WORK REQUEST —
Track down every line below that holds "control" and copy it.
----------
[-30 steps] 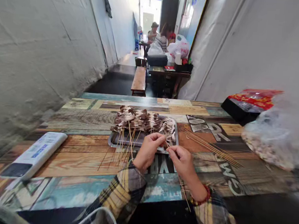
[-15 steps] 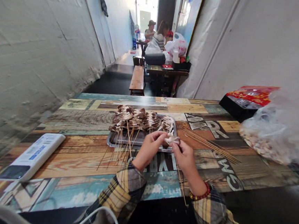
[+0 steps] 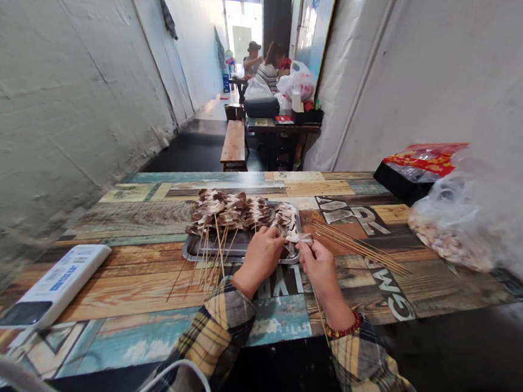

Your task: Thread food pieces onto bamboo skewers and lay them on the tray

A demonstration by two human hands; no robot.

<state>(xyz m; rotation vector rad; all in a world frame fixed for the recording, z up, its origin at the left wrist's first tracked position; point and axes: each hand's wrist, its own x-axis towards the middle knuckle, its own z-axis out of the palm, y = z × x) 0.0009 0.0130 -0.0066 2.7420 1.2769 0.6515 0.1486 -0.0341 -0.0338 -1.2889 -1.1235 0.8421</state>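
Observation:
My right hand [image 3: 321, 271] pinches a thin bamboo skewer [image 3: 321, 314] with a pale oyster mushroom piece [image 3: 300, 238] at its upper end. The skewer's lower part runs down past my wrist. My left hand [image 3: 260, 258] is curled at the near edge of a loose oyster mushroom pile [image 3: 286, 215]; its fingertips are hidden, so what they grip cannot be made out. Both hands are over the right part of a metal tray [image 3: 238, 256]. Several filled mushroom skewers [image 3: 221, 209] lie side by side there, sticks pointing towards me.
Bare bamboo skewers [image 3: 362, 247] lie right of the tray. Farther right are a clear bag of pale pieces [image 3: 453, 228] and a black box [image 3: 402, 183] with red packaging. A white device [image 3: 55, 285] lies at left. Behind are a bench [image 3: 234, 142] and people at another table.
My left hand has left the mushroom piece on the skewer and moved to the loose pile. My right hand still holds the skewer. The view has shifted slightly.

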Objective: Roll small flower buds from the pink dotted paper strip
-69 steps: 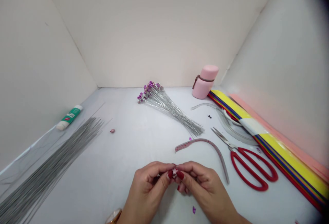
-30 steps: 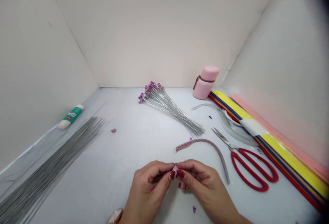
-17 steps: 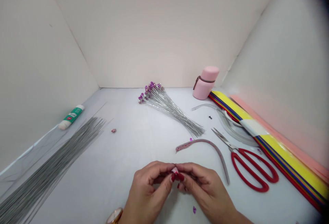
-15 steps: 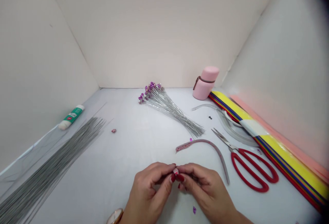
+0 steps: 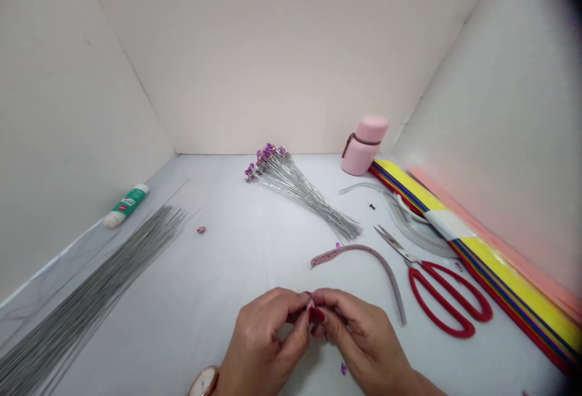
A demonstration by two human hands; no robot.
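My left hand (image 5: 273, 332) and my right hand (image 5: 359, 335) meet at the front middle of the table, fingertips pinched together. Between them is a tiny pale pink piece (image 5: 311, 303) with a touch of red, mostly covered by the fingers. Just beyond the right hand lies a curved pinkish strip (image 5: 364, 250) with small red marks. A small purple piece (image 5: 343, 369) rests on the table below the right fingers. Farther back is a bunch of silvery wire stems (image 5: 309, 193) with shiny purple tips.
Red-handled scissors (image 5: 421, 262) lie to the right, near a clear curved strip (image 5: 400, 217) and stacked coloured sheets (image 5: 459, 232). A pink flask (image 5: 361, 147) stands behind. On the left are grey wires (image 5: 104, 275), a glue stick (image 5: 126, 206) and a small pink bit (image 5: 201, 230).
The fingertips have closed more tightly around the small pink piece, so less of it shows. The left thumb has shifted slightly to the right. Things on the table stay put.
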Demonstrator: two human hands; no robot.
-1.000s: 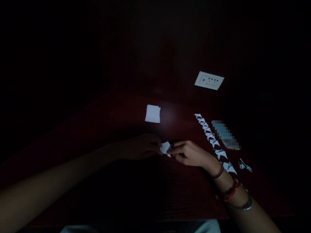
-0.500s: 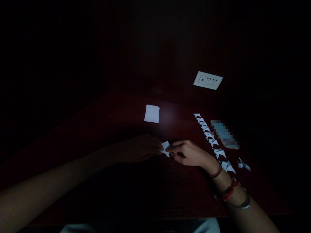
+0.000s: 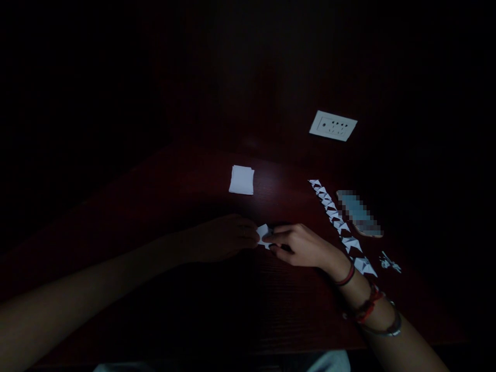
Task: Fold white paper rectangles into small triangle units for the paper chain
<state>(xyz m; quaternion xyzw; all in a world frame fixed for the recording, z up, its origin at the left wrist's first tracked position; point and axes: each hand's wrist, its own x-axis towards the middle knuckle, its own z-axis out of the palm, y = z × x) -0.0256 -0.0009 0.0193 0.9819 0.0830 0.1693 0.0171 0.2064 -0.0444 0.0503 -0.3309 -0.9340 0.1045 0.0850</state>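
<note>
The scene is very dark. A small white folded paper piece (image 3: pixel 263 235) lies low over the dark red wooden table (image 3: pixel 186 191), pinched from both sides. My left hand (image 3: pixel 222 237) closes on its left edge with curled fingers. My right hand (image 3: pixel 300 245) grips its right edge between thumb and fingers; that wrist wears red cords and a metal bangle. Most of the paper is hidden by the fingers.
A stack of white paper squares (image 3: pixel 242 180) lies beyond the hands. A row of several folded white paper pieces (image 3: pixel 341 225) runs diagonally on the right, beside a phone (image 3: pixel 358 213). Tiny paper scraps (image 3: pixel 389 262) lie further right. A white wall socket (image 3: pixel 332 125) sits behind.
My fingers have drawn closer over the paper piece, so less of it shows. The hands stay in the same place.
</note>
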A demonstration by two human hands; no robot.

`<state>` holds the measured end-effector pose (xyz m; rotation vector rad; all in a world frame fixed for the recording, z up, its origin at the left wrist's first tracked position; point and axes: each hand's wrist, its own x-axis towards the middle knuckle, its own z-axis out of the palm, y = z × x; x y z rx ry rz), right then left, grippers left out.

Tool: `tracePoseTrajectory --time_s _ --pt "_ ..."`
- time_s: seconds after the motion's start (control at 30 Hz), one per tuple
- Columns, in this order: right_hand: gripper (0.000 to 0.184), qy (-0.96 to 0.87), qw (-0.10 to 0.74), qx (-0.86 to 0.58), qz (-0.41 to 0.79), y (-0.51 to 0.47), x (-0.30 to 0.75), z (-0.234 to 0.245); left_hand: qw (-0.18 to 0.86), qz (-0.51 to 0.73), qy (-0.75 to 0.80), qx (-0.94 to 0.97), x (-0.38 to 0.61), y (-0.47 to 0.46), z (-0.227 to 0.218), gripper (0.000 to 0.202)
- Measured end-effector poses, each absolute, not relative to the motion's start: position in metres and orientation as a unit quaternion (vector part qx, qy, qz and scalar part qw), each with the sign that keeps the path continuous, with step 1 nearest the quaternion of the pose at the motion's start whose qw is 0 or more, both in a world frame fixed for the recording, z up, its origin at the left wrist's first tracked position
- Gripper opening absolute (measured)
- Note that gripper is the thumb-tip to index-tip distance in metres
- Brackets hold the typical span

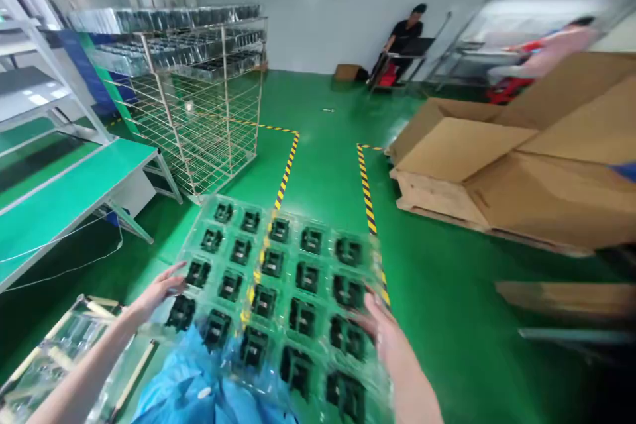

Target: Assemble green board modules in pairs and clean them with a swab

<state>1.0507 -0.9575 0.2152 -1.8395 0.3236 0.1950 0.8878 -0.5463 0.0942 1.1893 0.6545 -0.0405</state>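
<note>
Blue garment (199, 377), creased, at the person's front, between the two forearms and just behind the near edge of the tray. Clear tray (325, 283), one, transparent plastic, held face up between the left grip (158, 294) and the right grip (386, 331); black parts (307, 277) seated in its pockets, five across by four deep. Left grip: clamped on the tray's left side. Right grip: clamped on the right side, thumb at the rim. Long axis: crosswise, from hand to hand, the far side facing away from the wearer and its left corner reaching furthest forward. Beyond the left grip: wire rack (223, 99), with stacked trays (173, 46) on its upper levels. Left of the left grip: green-topped table (74, 205). Right of and beyond the right grip: open cardboard box (546, 179) on a pallet (437, 202).
</note>
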Motion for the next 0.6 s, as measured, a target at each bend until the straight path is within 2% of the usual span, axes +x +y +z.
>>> tracePoseTrajectory --time_s 0.07,0.17,0.3,0.43,0.6 --pt "0.056 0.095 0.610 -0.773 0.144 -0.915 1.103 0.214 0.758 0.018 0.359 0.545 0.879 -0.527 0.098 0.078" --pt "0.051 0.038 0.619 -0.749 0.231 -0.837 1.165 0.200 0.726 0.055 0.435 0.530 0.868 -0.492 0.103 0.084" --pt "0.048 -0.043 0.603 -0.727 0.325 -0.713 1.225 0.181 0.690 0.099 0.512 0.501 0.862 -0.438 0.099 0.083" --pt "0.043 -0.155 0.585 -0.689 0.400 -0.580 1.268 0.184 0.665 0.135 0.581 0.448 0.862 -0.381 0.083 0.081" --pt "0.058 -0.286 0.583 -0.595 0.473 -0.428 1.300 0.214 0.676 0.157 0.648 0.313 0.869 -0.304 0.071 0.086"
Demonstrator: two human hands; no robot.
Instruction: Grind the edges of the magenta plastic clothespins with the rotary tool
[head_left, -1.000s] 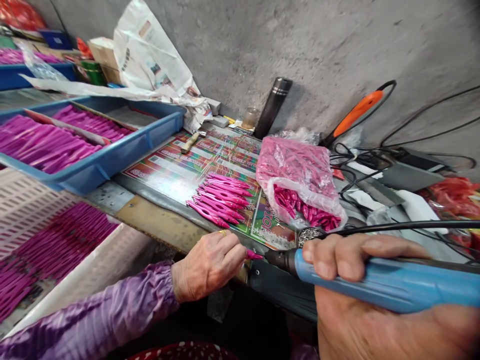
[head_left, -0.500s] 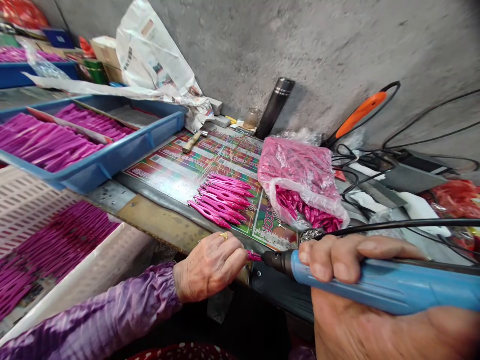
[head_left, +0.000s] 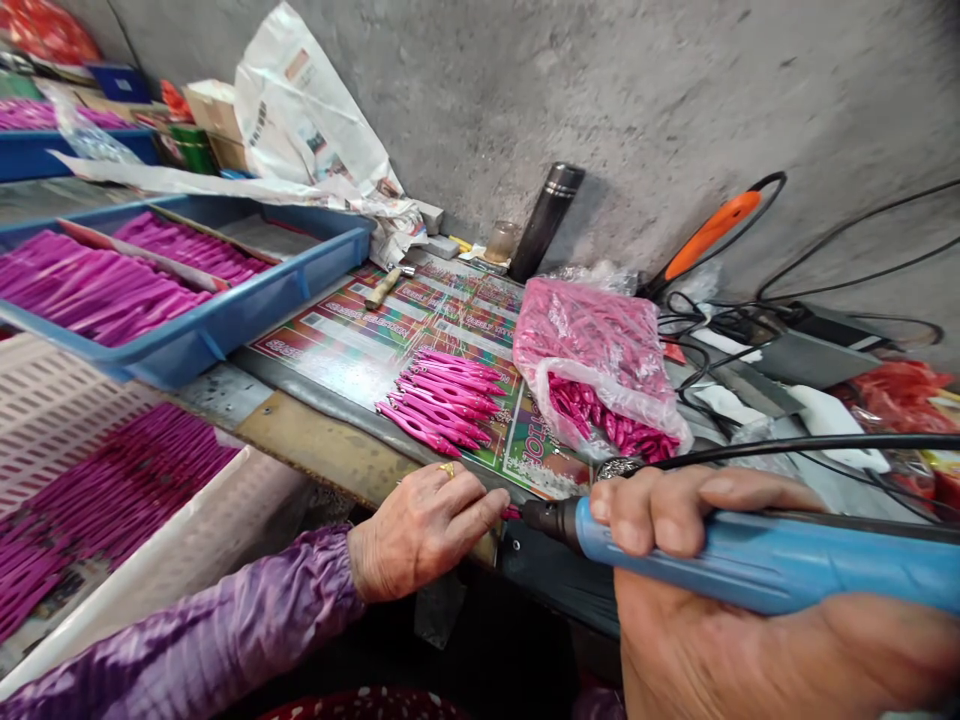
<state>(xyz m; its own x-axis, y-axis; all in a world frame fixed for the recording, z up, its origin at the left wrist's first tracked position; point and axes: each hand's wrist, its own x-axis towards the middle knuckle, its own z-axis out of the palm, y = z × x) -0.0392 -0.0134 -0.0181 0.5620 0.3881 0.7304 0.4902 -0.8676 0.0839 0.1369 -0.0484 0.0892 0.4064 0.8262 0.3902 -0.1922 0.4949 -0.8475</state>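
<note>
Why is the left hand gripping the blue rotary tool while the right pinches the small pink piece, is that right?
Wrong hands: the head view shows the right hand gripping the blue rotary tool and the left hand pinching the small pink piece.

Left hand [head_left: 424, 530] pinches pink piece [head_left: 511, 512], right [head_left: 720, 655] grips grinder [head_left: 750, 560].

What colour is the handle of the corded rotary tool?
The rotary tool's handle is light blue, best seen in the head view.

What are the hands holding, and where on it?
The right hand wraps the blue grip of a rotary tool; the left hand pinches a small pink piece by one end.
</note>
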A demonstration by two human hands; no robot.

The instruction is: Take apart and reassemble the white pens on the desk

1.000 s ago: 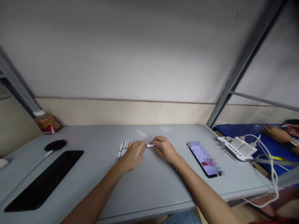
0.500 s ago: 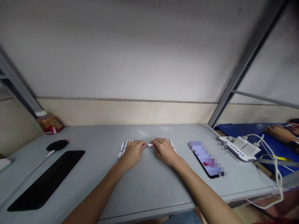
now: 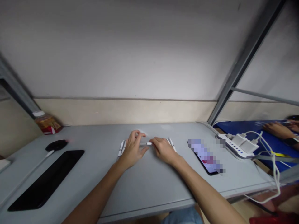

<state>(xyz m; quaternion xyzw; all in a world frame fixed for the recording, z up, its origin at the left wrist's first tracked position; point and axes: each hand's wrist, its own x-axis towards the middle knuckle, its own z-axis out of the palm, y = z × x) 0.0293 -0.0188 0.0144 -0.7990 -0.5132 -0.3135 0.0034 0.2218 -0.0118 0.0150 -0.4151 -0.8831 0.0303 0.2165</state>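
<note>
Both my hands rest on the grey table (image 3: 144,183) near its middle. My right hand (image 3: 163,149) is closed, pinching a small white pen (image 3: 148,143) that points left. My left hand (image 3: 133,147) is beside the pen's tip with its fingers apart and slightly lifted. It partly covers a row of white pens (image 3: 121,147) lying side by side. A couple more white pens (image 3: 172,143) show just behind my right hand.
A phone (image 3: 206,157) with a lit screen lies to the right. Beyond it sits a white power strip (image 3: 235,146) with chargers and cables. A black pad (image 3: 46,179), black mouse (image 3: 56,145) and jar (image 3: 46,123) are at left. Another person's hand (image 3: 277,130) rests on a blue surface far right.
My left hand has let go of the pen's end and opened, its fingers lifting toward the wall. My right hand keeps the pen pinched in about the same spot.
</note>
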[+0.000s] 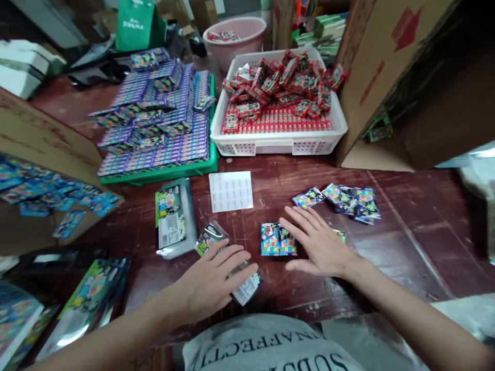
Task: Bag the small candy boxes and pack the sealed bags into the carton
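My left hand (211, 281) lies with fingers stretched over a clear printed plastic bag (247, 288), covering its middle. To its right, two small picture packets (269, 239) lie side by side on the dark red table. Fingers spread, my right hand (319, 242) rests at the right edge of this pair, its fingertips by the right packet. Beyond that hand is a single packet (308, 197), with a loose group of packets (356, 201) farther right. Part of another packet shows from behind my right hand. Neither hand grips anything that I can see.
A stack of flat plastic bags (185, 216) and a white label sheet (231, 191) lie ahead. Behind them stand a green tray (211, 165) of purple boxes and a white basket (278, 141) of red boxes. Cardboard boxes (42, 139) flank both sides.
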A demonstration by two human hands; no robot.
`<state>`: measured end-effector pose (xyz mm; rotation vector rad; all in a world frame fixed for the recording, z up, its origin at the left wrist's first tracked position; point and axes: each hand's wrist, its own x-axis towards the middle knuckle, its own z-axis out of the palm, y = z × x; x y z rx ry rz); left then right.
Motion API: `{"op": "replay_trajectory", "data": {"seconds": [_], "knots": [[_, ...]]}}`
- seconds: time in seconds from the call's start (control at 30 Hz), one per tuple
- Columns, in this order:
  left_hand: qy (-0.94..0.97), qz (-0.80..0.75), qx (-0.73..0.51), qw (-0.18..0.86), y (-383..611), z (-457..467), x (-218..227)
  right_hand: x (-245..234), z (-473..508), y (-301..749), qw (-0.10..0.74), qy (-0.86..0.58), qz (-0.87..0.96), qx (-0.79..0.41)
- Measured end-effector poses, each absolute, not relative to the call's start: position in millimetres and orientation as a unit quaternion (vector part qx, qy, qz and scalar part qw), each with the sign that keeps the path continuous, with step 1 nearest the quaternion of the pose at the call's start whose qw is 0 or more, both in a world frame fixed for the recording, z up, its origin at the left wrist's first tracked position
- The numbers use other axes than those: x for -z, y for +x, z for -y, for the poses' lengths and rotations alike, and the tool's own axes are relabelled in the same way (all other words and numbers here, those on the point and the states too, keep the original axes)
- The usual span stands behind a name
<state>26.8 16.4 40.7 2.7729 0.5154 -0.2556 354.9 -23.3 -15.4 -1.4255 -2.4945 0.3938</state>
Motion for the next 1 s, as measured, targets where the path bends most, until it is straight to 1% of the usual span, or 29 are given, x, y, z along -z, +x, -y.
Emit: {"op": "replay_trajectory", "data": {"seconds": [0.17,0.23,0.33,0.4,0.5,0.6,0.73,0.83,1.0], "knots": [[0.96,-0.233,-0.017,0.151,31,4,-44,27,15,318,0.105,-0.466,0.865,-0.154],[0.944,-0.292,-0.047,0.149,33,11,-37,33,19,319,0.107,-0.471,0.862,-0.153],[0.892,-0.418,-0.048,0.163,34,15,-20,38,25,324,0.143,-0.492,0.846,-0.146],[0.867,-0.458,-0.039,0.19,35,14,-9,38,28,323,0.178,-0.508,0.831,-0.14],[0.862,-0.453,-0.057,0.219,37,10,0,35,33,312,0.194,-0.499,0.83,-0.159],[0.863,-0.444,-0.072,0.23,38,7,0,31,37,302,0.16,-0.457,0.849,-0.212],[0.869,-0.419,-0.058,0.256,36,3,2,27,39,298,0.128,-0.426,0.855,-0.266],[0.873,-0.397,-0.06,0.277,34,0,5,26,37,298,0.123,-0.416,0.857,-0.279],[0.875,-0.39,-0.057,0.282,28,-5,5,24,38,298,0.132,-0.433,0.849,-0.273]]}}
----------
RESPONSE FOR THIS EXERCISE —
- time_s: seconds after the motion's start (control at 30 Hz), one per tuple
- seconds: time in seconds from the call's start (control at 30 Hz), one per tuple

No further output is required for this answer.